--- PROVIDED DATA ---
##########
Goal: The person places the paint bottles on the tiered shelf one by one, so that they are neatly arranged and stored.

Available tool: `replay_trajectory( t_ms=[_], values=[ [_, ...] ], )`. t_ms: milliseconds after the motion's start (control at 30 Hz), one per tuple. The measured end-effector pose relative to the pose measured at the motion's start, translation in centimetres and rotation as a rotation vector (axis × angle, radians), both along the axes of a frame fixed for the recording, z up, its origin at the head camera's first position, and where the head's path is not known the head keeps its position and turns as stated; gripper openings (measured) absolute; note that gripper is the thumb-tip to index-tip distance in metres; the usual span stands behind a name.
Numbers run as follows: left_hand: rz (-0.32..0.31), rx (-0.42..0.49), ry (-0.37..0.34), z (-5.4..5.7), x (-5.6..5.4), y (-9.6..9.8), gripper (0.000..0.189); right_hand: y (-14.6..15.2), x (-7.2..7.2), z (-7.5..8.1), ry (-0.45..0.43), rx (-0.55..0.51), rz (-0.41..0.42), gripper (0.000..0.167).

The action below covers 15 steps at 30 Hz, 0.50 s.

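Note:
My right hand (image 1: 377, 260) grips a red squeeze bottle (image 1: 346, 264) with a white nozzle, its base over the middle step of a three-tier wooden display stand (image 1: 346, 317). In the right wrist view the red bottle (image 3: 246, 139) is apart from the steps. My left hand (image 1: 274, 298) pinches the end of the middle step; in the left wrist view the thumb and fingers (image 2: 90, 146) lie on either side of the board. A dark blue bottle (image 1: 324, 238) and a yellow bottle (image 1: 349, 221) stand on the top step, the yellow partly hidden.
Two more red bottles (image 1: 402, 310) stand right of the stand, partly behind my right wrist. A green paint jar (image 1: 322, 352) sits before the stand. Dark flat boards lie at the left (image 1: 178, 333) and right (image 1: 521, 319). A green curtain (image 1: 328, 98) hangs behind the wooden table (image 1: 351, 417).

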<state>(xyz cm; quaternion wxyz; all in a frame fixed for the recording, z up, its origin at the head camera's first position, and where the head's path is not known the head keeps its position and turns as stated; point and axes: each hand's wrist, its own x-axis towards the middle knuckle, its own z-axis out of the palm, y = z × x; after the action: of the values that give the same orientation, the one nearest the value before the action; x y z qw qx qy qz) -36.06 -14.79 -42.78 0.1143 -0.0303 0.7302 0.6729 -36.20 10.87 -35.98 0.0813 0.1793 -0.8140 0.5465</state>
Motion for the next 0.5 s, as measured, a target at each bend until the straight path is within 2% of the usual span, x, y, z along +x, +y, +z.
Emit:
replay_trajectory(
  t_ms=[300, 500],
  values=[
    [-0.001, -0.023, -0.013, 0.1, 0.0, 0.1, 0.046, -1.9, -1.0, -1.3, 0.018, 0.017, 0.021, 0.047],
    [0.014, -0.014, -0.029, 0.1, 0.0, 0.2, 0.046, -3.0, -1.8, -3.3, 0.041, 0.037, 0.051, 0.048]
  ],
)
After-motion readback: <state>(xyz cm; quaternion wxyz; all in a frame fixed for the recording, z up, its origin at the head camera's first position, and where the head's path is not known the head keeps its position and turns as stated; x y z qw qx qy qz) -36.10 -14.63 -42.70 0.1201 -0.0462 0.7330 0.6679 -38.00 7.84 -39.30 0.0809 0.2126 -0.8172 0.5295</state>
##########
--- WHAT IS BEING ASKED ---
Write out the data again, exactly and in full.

--- EXERCISE RESPONSE ---
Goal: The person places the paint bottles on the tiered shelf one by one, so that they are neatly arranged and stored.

Available tool: `replay_trajectory( t_ms=[_], values=[ [_, ...] ], )`. t_ms: milliseconds after the motion's start (control at 30 Hz), one per tuple. The measured end-effector pose relative to the pose measured at the motion's start, translation in centimetres and rotation as a rotation vector (axis × angle, radians), both along the axes of a frame fixed for the recording, z up, its origin at the head camera's first position, and where the head's path is not known the head keeps its position and turns as stated; gripper openings (measured) absolute; note that gripper is the thumb-tip to index-tip distance in metres; the usual span stands behind a name.
Numbers run as follows: left_hand: rz (-0.32..0.31), rx (-0.42..0.49), ry (-0.37..0.34), z (-5.4..5.7), x (-5.6..5.4), y (-9.6..9.8), gripper (0.000..0.189); right_hand: y (-14.6..15.2), x (-7.2..7.2), z (-7.5..8.1), ry (-0.45..0.43), rx (-0.55..0.51), rz (-0.41..0.42), gripper (0.000..0.167).

The action below covers 15 steps at 30 Hz, 0.50 s.

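Note:
My right hand (image 1: 377, 260) grips a red squeeze bottle (image 1: 346, 264) with a white nozzle, its base over the middle step of a three-tier wooden display stand (image 1: 346, 317). In the right wrist view the red bottle (image 3: 246, 139) is apart from the steps. My left hand (image 1: 274, 298) pinches the end of the middle step; in the left wrist view the thumb and fingers (image 2: 90, 146) lie on either side of the board. A dark blue bottle (image 1: 324, 238) and a yellow bottle (image 1: 349, 221) stand on the top step, the yellow partly hidden.
Two more red bottles (image 1: 402, 310) stand right of the stand, partly behind my right wrist. A green paint jar (image 1: 322, 352) sits before the stand. Dark flat boards lie at the left (image 1: 178, 333) and right (image 1: 521, 319). A green curtain (image 1: 328, 98) hangs behind the wooden table (image 1: 351, 417).
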
<state>(xyz cm; quaternion wxyz; all in a frame fixed for the recording, z up, its origin at the head camera's first position, and where the head's path is not known the head keeps its position and turns as stated; point and axes: each hand's wrist, its own x-axis towards the middle knuckle, its own z-axis out of the palm, y = z × x; after the action: of the values that give the same orientation, the one nearest the value before the action; x y z qw qx qy qz) -36.06 -14.79 -42.78 0.1143 -0.0303 0.7302 0.6729 -36.20 10.87 -35.98 0.0813 0.1793 -0.8140 0.5465</state>
Motion for the next 0.5 s, as measured, a target at each bend until the straight path is within 2% of the usual span, x, y, z along +x, +y, +z.
Emit:
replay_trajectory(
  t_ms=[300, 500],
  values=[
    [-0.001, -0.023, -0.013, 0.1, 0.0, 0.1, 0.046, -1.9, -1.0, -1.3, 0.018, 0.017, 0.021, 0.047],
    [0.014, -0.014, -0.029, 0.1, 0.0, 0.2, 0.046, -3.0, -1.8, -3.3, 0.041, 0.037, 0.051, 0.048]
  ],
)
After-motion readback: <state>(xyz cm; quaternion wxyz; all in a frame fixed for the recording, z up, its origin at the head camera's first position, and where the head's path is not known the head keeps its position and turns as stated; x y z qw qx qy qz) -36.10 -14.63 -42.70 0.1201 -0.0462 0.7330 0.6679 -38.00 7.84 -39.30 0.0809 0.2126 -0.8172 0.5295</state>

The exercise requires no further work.